I wonder if there are any about the Aboriginals in Tasmania ??They were totally wiped out by white settlers,I believe, the very last one,a Princess I think,dying in the 1920s or thereabouts. If there isn't a song about such an appalling act of genocide as that,then there certainly should be one written !

The myth/contention that they no longer exist has been a sore point among Tasmanian Aborigines for more than a century.

The women among them who went off, voluntarily or kidnapped, with sealers and lived out of view of officialdom were only some of the Tasmanian Aborigines who survived and kept their Aboriginality alive; it still flourishes on the Bass Strait islands and went as far away as Kangaroo Island, off South Australia. [For nonAussies, this would be like Poms finding Gibraltar unoccupied and settling there, which they did but as a result of conquest.]

Whitefellas, with their agricultural approach to ancestry, have often maintained that the only "real" member of any ethnic group (pick any American Native Peoples, Maori, "Englishness" as examples) are those that are "full blooded"; that is to say, their ancestry contains no other outgroups as far back as the ark. In US legislation (if I understand it correctly), this is set in concrete to the extent that, to be legally describable as a member of an indigenous group you must have at least 1/32 of your ancestry in that group. [For some of the smaller groups it is no longer possible to marry within the group to maintain such a definition and thus the group (as so defined) is destined for extinction. SOme might argue that as an example of genocide by administration.]
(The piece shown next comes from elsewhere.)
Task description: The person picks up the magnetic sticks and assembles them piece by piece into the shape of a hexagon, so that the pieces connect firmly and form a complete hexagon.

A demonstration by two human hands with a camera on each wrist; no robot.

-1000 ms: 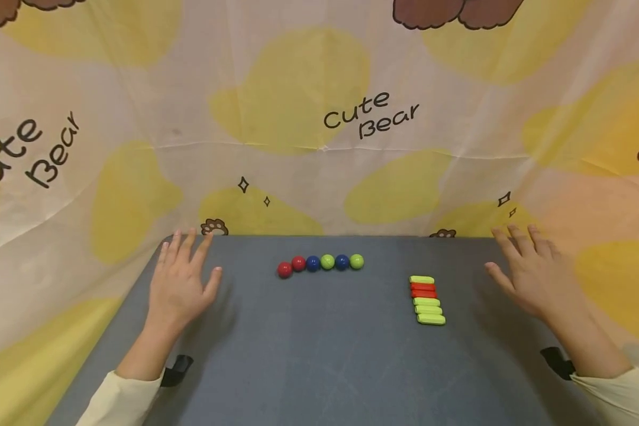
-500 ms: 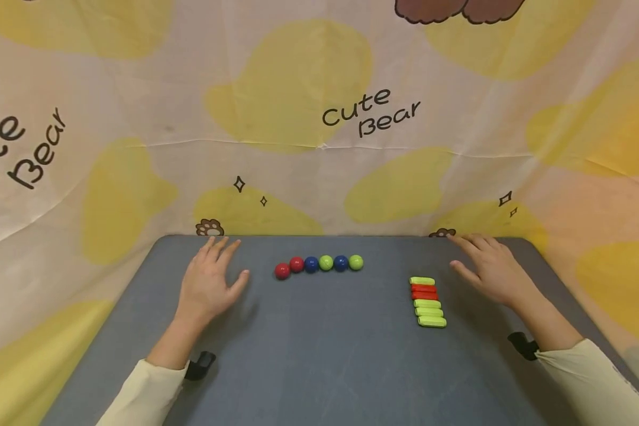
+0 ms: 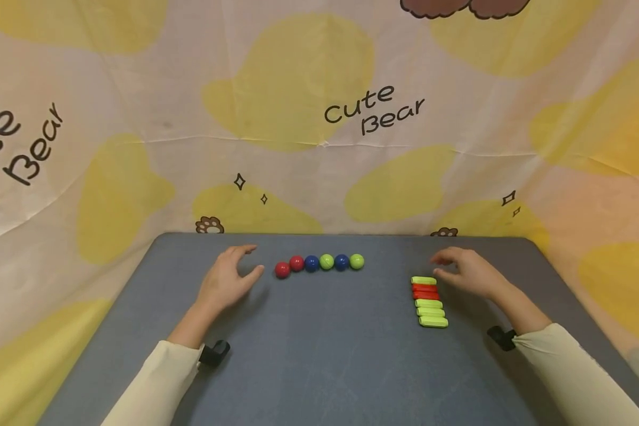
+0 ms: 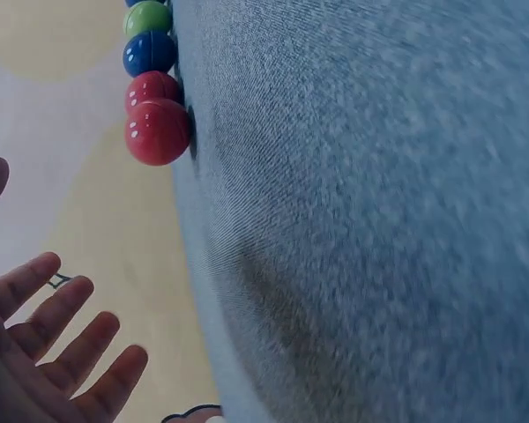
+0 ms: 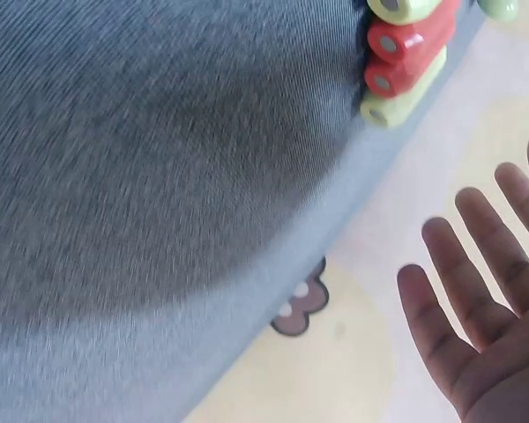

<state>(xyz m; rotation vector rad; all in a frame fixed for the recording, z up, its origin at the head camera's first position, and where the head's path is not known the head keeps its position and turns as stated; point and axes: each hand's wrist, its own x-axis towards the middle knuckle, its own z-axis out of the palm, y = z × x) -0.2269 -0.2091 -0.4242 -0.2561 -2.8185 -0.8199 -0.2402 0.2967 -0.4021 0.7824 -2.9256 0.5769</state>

Australian legislation now accepts other criteria, including one's own identification as Aboriginal and one's acceptance by the group as a member of the group; ancestry has a role but it is not the sole criterion. On that basis, Tasmanian Aborigines are thriving.

While I'm on a roll, I suppose I could mention that the "tribe" concept was brought to Australia by British (some educated and some not) from Africa via North America. While it had some application in North America it had almost none in Oz, where decisions made by groups were (more often than not) made by negotiation. Sometimes the negotiation was more violently lethal than "consensus" but negotiation seems to have been "the go." The British, however, were keen on notions of leadership where one person was regarded as boss cocky and often regarded that person as "a king". They even handed out engraved "King Plates" to selected individuals to be worn as token breast plates.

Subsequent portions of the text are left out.